■ Problem to work on ■
From the data below, return the exact lines starting at the line containing "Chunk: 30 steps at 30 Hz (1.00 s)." and ending at the line containing "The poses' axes", both included, and nothing else.
(Information shown Opens)
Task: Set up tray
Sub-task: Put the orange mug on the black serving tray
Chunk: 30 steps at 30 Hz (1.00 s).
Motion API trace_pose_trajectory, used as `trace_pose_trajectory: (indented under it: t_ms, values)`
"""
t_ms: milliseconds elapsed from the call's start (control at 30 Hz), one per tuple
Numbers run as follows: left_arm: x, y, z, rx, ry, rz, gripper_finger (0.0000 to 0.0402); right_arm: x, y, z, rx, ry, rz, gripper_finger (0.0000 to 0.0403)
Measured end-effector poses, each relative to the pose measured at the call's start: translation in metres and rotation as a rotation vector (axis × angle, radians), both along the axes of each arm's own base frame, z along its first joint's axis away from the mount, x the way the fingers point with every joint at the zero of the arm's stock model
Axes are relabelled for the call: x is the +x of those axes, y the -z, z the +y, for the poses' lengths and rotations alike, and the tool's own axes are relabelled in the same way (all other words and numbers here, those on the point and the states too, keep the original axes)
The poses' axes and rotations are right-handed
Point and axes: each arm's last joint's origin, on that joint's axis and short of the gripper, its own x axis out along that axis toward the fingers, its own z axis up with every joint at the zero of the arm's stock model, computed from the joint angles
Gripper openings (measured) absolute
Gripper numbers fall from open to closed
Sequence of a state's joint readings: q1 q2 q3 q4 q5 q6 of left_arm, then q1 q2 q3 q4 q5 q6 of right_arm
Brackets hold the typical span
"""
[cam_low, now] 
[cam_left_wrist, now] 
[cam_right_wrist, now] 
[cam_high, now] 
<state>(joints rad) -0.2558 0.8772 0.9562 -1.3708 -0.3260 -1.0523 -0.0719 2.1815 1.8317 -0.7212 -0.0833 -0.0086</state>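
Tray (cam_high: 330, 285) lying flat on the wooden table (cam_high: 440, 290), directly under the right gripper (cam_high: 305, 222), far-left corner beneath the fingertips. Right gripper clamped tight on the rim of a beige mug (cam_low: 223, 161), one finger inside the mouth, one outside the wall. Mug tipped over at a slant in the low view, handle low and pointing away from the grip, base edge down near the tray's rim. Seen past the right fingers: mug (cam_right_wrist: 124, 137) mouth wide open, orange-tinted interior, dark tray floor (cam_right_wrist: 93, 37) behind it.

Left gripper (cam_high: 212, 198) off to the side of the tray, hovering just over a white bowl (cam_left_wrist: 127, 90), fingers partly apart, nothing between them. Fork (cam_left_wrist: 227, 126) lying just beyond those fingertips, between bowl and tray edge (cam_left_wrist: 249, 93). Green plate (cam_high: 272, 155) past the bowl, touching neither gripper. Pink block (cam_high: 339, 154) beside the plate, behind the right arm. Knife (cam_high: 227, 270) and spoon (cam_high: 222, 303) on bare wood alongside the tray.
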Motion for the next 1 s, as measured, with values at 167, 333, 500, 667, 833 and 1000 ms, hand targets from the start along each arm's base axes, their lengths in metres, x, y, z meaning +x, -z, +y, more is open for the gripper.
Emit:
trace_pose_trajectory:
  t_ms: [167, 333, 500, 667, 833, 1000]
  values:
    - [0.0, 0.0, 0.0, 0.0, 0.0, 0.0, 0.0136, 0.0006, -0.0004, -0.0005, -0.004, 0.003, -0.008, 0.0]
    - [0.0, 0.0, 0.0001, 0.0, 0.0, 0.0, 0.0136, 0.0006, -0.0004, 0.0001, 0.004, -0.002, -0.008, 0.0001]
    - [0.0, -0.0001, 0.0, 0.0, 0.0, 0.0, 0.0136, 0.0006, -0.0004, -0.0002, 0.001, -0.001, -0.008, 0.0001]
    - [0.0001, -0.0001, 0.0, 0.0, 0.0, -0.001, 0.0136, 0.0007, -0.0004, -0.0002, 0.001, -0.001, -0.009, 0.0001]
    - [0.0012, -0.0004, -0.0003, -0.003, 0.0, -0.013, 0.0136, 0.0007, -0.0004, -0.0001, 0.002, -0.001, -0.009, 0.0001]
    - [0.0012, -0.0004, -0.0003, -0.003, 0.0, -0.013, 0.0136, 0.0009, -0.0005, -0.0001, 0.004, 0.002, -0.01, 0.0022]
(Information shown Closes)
■ Response to the exercise ■
Chunk: 30 steps at 30 Hz (1.00 s).
Motion API trace_pose_trajectory, used as `trace_pose_trajectory: (indented under it: t_ms, values)`
"""
t_ms: milliseconds elapsed from the call's start (control at 30 Hz), one per tuple
Numbers run as follows: left_arm: x, y, z, rx, ry, rz, gripper_finger (0.0000 to 0.0402); right_arm: x, y, z, rx, ry, rz, gripper_finger (0.0000 to 0.0403)
Measured end-effector poses, each relative to the pose measured at the call's start: translation in metres and rotation as a rotation vector (axis × angle, radians), both along the axes of each arm's own base frame, z along its first joint's axis away from the mount, x the way the fingers point with every joint at the zero of the arm's stock model
Axes are relabelled for the call: x is the +x of those axes, y the -z, z the +y, for the poses' lengths and rotations alike, and the tool's own axes are relabelled in the same way (all other words and numbers here, those on the point and the states too, keep the original axes)
The poses' axes and rotations are right-handed

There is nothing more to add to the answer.